Horizontale transporteenheid

6

Niet-, perforatiefinisher

7

Standaardlade

8

2000 vel, lade voor

9

Nietfinisher

10

Optionele laden


Papier vast in de standaardlade

  1. Open klep A.

    attentiepictogram heet oppervlak LET OP: HEET OPPERVLAK: De binnenkant van de printer kan heet zijn. Om letsel te voorkomen, moet u een heet oppervlak eerst laten afkoelen voordat u het aanraakt.
    Klep aan de linkerkant van de printer is geopend.
  2. Verwijder het vastgelopen papier.

    Opmerking: Zorg dat alle papierstukjes zijn verwijderd.
    Vastgelopen papier in het verhittingsgedeelte wordt verwijderd.
  3. Trek de standaard papierlade naar buiten.

    Met de handgreep aan de voorkant wordt de lade naar buiten getrokken.
  4. Verwijder het vastgelopen papier.

    Opmerking: Zorg dat alle papierstukjes zijn verwijderd.
    Vastgelopen papier in de standaardlade wordt verwijderd.
  5. Plaats de lade en sluit vervolgens klep A.

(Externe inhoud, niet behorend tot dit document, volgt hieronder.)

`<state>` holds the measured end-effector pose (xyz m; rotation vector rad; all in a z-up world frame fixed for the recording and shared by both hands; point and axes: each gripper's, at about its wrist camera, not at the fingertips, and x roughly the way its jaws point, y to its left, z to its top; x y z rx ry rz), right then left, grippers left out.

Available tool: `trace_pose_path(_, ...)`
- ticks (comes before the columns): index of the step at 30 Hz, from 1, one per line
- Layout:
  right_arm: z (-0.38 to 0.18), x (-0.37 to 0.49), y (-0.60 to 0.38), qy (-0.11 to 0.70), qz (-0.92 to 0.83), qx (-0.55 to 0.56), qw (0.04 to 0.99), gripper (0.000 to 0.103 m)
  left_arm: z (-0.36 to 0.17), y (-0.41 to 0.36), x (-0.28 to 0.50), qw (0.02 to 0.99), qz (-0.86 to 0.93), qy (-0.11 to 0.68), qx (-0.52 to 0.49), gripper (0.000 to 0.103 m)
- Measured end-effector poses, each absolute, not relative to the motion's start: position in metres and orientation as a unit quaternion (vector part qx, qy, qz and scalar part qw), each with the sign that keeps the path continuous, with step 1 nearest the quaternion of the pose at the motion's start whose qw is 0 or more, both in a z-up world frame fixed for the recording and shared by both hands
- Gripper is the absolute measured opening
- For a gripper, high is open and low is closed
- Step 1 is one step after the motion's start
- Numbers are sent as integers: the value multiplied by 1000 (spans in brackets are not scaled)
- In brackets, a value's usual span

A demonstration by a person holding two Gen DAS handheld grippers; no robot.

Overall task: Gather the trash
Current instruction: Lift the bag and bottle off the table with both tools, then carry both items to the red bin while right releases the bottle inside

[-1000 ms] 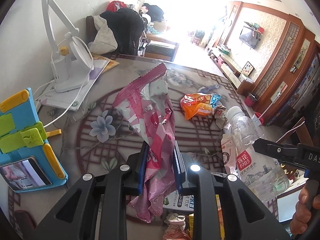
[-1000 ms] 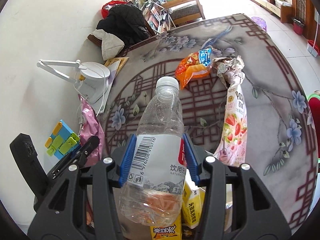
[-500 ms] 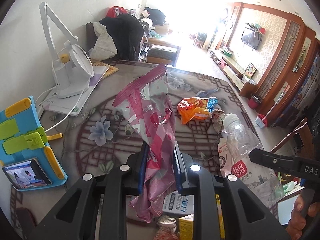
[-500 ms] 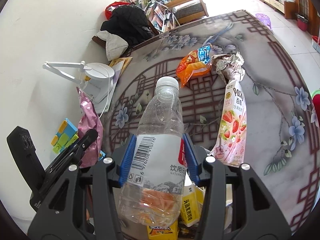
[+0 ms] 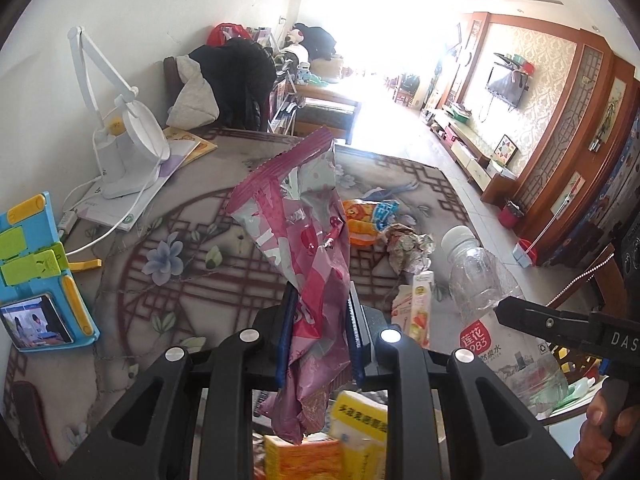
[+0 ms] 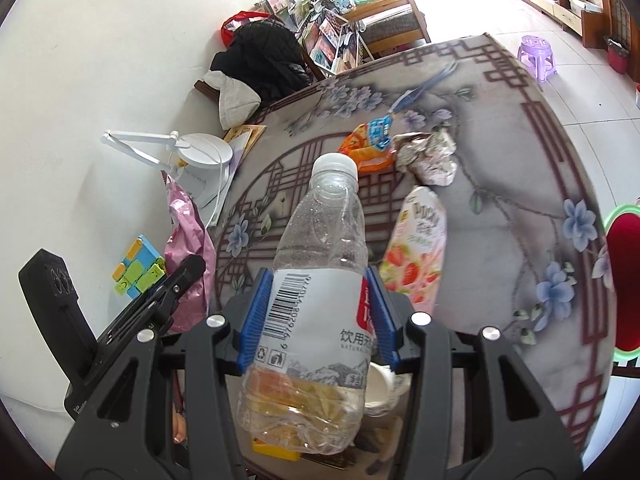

Papier is vastgelopen in optionele laden

  1. Open klep B.

    De klep aan de linkerkant van de optionele lade wordt geopend.
  2. Verwijder het vastgelopen papier.

    Opmerking: Zorg dat alle papierstukjes zijn verwijderd.
    Vastgelopen papier in klep B wordt verwijderd.
  3. Sluit de klep.

  4. Trek de optionele lade voor 520 vel of de dubbele invoer voor 2000 vel naar buiten

    Met de handgreep aan de voorkant wordt de lade naar buiten getrokken.
  5. Verwijder het vastgelopen papier.

    Opmerking: Zorg dat alle papierstukjes zijn verwijderd.
    Vastgelopen papier in de optionele lade wordt verwijderd.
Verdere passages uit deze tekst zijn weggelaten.